**Your task:** Exclude images; transcribe the rest of the data exactly.

..........

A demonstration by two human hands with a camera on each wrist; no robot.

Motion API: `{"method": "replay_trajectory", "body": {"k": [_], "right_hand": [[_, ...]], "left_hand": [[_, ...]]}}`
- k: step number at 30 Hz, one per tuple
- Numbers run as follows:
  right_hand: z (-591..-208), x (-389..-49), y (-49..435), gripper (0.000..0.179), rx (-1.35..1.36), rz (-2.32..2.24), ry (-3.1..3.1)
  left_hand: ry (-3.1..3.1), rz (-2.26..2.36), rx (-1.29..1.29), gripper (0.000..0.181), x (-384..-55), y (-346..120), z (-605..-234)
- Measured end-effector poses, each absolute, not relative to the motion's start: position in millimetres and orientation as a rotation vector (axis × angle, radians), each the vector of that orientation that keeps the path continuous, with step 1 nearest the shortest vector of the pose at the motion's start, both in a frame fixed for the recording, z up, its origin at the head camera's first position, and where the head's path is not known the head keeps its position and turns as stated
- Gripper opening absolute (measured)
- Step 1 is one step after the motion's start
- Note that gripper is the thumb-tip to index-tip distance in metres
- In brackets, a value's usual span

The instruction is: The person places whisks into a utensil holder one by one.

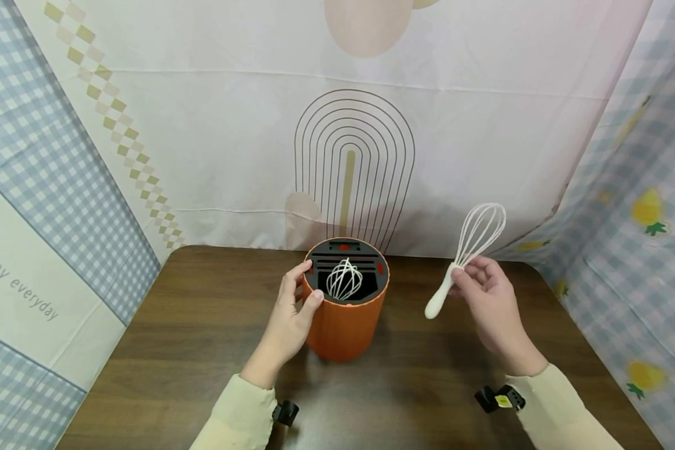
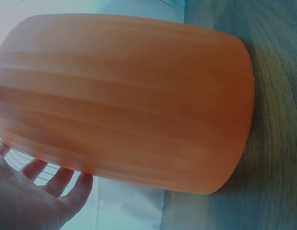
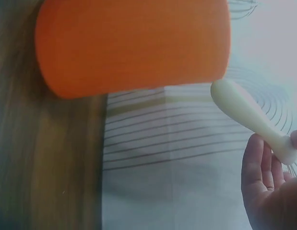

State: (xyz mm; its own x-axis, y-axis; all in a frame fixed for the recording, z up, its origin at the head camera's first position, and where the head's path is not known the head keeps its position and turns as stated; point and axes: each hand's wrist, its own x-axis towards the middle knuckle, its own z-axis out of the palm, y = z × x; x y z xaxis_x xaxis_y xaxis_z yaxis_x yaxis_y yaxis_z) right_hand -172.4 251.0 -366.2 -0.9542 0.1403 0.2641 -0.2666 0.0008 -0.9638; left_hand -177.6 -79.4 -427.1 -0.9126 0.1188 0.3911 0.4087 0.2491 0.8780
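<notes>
One whisk [image 1: 450, 275] is up in R hand [image 1: 490, 301], neck pinched btwn thumb & fingers; orange holder [image 1: 343, 330] stands apart, to its left. Long axis slants: handle end points left & down, holder's way; wire head right & up; near/far lean hard to tell. L hand [image 1: 290, 317], farther from it, grips holder's left rim. 2nd whisk [image 1: 345, 280], wires up, sits in holder's near slot.
</notes>
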Motion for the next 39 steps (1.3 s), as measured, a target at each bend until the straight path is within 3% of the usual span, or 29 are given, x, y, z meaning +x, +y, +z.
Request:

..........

**Response area:**
A demonstration by two human hands with a camera on each wrist; no robot.

Motion API: `{"method": "replay_trajectory", "body": {"k": [_], "right_hand": [[_, ...]], "left_hand": [[_, ...]]}}`
- k: step number at 30 Hz, one per tuple
- Numbers run as follows:
  right_hand: z (-591..-208), x (-389..-49), y (-49..435), gripper (0.000..0.179), rx (-1.35..1.36), rz (-2.32..2.24), ry (-3.1..3.1)
  left_hand: ry (-3.1..3.1), rz (-2.26..2.36), rx (-1.29..1.29), gripper (0.000..0.181), x (-384..-55), y (-346..120), z (-605..-234)
- Measured end-effector poses, each absolute, not relative to the motion's start: position in millimetres and orientation as a rotation vector (axis × angle, radians), each the vector of that orientation that keeps the path continuous, with step 1 nearest the shortest vector of the pose at the motion's start, both in a frame fixed for the recording, z up, its origin at the head camera's first position, and where the head's path is not known the head keeps its position and turns as stated
- Gripper opening absolute (measured)
- Step 1 is one step after the motion's start
- Note that gripper is the thumb-tip to index-tip distance in metres
- In brackets, a value's usual span

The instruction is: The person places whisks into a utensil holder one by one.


State: (xyz mm; its own x-axis, y-axis; all in a frame fixed for the recording, z up, its origin at the head camera's first position, and where the head's path is not known the head keeps its position and turns as stated; point and axes: each hand's wrist, its own x-axis towards the middle knuckle, its own z-axis out of the palm, y = z × x; x y z xaxis_x xaxis_y xaxis_z yaxis_x yaxis_y yaxis_z) right_hand -172.4 251.0 -366.2 -0.9542 0.1403 0.2641 -0.2666 0.0008 -0.9638; left_hand -177.6 -79.4 -427.1 -0.9126 0.1188 0.3911 0.4087 0.2491 0.8780
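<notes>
One whisk [image 1: 450, 275] is up in R hand [image 1: 490, 301], neck pinched btwn thumb & fingers; orange holder [image 1: 343, 330] stands apart, to its left. Long axis slants: handle end points left & down, holder's way; wire head right & up; near/far lean hard to tell. L hand [image 1: 290, 317], farther from it, grips holder's left rim. 2nd whisk [image 1: 345, 280], wires up, sits in holder's near slot.
</notes>
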Motion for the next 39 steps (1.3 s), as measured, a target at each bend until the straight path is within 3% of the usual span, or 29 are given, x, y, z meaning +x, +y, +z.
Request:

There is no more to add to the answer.